Unnamed: 0,playlist_id,track_id,track_uri
0,0,0,spotify:track:1r0faljjM2b876iNoaDUh5
1,1,1,spotify:track:1JO1xLtVc8mWhIoE3YaCL0
2,2,2,spotify:track:3SuzCeGoNOWmbWOoDMou0B
3,3,3,spotify:track:4GJAd1nBylAEbw1dZDVzEQ
4,4,4,spotify:track:5cbpoIu3YjoOwbBDGUEp3P


In [4]:
n_track = df['track_id'].unique().shape[0]
n_playlist = df['playlist_id'].unique().shape[0]
print('tracks: {}, playlists: {}'.format(n_track, n_playlist))
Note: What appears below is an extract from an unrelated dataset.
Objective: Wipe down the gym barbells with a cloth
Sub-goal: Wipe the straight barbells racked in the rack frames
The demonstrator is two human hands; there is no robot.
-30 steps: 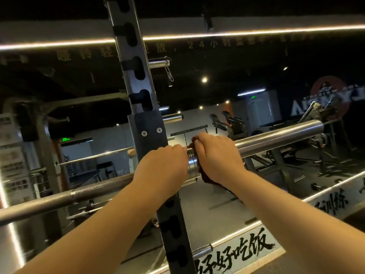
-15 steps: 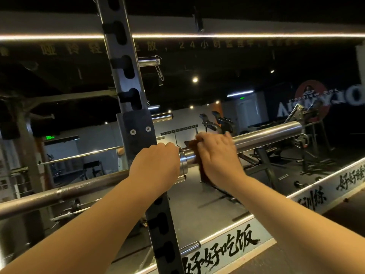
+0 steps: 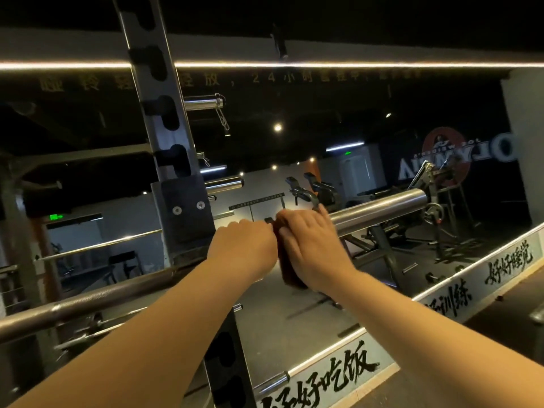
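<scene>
A steel barbell [image 3: 379, 212] lies across the rack at chest height, its thin shaft running left and its thick sleeve pointing right. My left hand [image 3: 243, 250] grips the bar just beside the rack upright, fingers curled over it. My right hand [image 3: 312, 245] sits over the inner end of the sleeve, holding a dark reddish-brown cloth [image 3: 290, 272] against the metal. The cloth hangs down below my palm. The collar of the bar is hidden behind my two hands.
The black rack upright [image 3: 164, 136] with slotted holes stands right behind my left hand. A wall mirror behind reflects benches, machines and a second bar. A low ledge with painted characters [image 3: 338, 375] runs along the floor at lower right.
My right hand with the cloth has slid back left along the sleeve toward the collar, closing up against my left hand. The cloth now hangs lower. My left hand keeps its grip.
</scene>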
tracks: 169548, playlists: 714818


In [5]:
N_TOP = 5

df = df.merge(
        df.groupby('playlist_id')['track_id'].agg(neighbours=list),
        left_on='playlist_id',
        right_index=True
    )

df['n_neighbours'] = df['neighbours'].apply(len)
df = df[df['n_neighbours'] >= N_TOP].drop('n_neighbours', axis=1)

In [6]:
train_idx, test_idx = train_test_split(range(df['playlist_id'].unique().shape[0]), test_size=0.2)
train_idx = set(train_idx)
test_idx = set(test_idx)

df['train'] = df['playlist_id'].apply(lambda x: x in train_idx)
train_df = df[df['train'] == True].drop('train', axis=1)
test_df = df[df['train'] == False].drop('train', axis=1)
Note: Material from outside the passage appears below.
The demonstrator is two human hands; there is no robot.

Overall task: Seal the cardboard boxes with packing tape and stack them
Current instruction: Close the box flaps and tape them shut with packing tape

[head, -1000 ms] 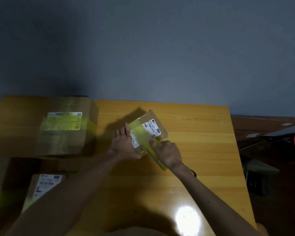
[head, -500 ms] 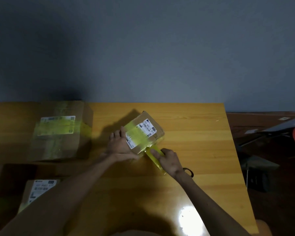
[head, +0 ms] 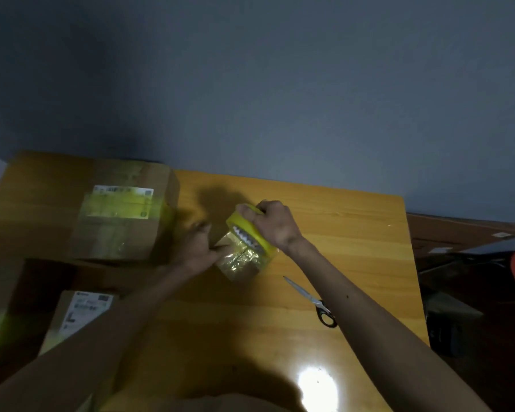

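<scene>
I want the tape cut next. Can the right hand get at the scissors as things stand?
Probably not yet: the right hand grips the tape dispenser. The scissors lie uncovered on the table beside that forearm, so the path looks free once it lets go.

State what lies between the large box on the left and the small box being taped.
The left hand, one finger pressing the small box; otherwise bare table up to the large box. The head view shows this.
</scene>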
print(train_df.shape, test_df.shape)

(256064, 4) (560574, 4)


In [7]:
rows, cols, data = [], [], []
for i, r in train_df.iterrows():
    rows.append(r['playlist_id'])
    cols.append(r['track_id'])
    data.append(1)

In [8]:
interactions = csr_matrix((data, (rows, cols)))

In [9]:
interactions.shape

(125095, 169542)

### ALS

In [10]:
N_LATENT = 128

In [11]:
%%time

model = implicit.als.AlternatingLeastSquares(factors=N_LATENT)
model.fit(interactions)
als_vecs = model.item_factors

  check_blas_config()


  0%|          | 0/15 [00:00<?, ?it/s]

CPU times: user 3min 17s, sys: 2min 50s, total: 6min 8s
Wall time: 42.5 s


In [12]:
index_als = faiss.IndexFlat(N_LATENT)   
index_als.add(als_vecs)          
print(index_als.ntotal)

169542


In [13]:
np.save("../data/als_vecs.npy", als_vecs)

### SVD

In [14]:
%%time

u, s, vt = randomized_svd(interactions, n_components=N_LATENT)
svd_vecs = vt.T

CPU times: user 1min 6s, sys: 25.8 s, total: 1min 32s
Wall time: 10.4 s


In [15]:
index_svd = faiss.IndexFlat(N_LATENT)   
index_svd.add(svd_vecs)          
print(index_svd.ntotal)

169542


In [16]:
np.save("../data/svd_vecs.npy", svd_vecs)

### NMF Sklearn

In [17]:
%%time

nmf = NMF(n_components=N_LATENT, max_iter=10)
W = nmf.fit_transform(interactions)
H = nmf.components_
nmf_vecs = H.T



CPU times: user 2min 28s, sys: 44.2 s, total: 3min 12s
Wall time: 1min 9s


In [18]:
index_nmf = faiss.IndexFlat(N_LATENT)   
index_nmf.add(nmf_vecs)          
print(index_nmf.ntotal)

169542


In [19]:
np.save("../data/nmf_vecs.npy", nmf_vecs)

### Metrics

In [20]:
def search_top_by_vec(v, k, index):
    dist, idx = index.search(np.array([v]), k)
    return idx[0]


def search_top_by_id(id, k, index, vecs):
    return search_top_by_vec(vecs[id], k, index)

In [21]:
N_TEST_MAX = 1000

if N_TEST_MAX:
    test_df = test_df.iloc[:N_TEST_MAX]

In [22]:
test_df['neighbours_pred_als'] = test_df['track_id'].apply(lambda x: search_top_by_id(x, N_TOP, 
                                                                                      index_als, als_vecs))
test_df['neighbours_pred_svd'] = test_df['track_id'].apply(lambda x: search_top_by_id(x, N_TOP, 
                                                                                      index_svd, svd_vecs))
test_df['neighbours_pred_nmf'] = test_df['track_id'].apply(lambda x: search_top_by_id(x, N_TOP, 
                                                                                      index_nmf, nmf_vecs))

In [23]:
def precision_at_k(true, pred):
    return len(set(pred) & set(true)) / len(pred)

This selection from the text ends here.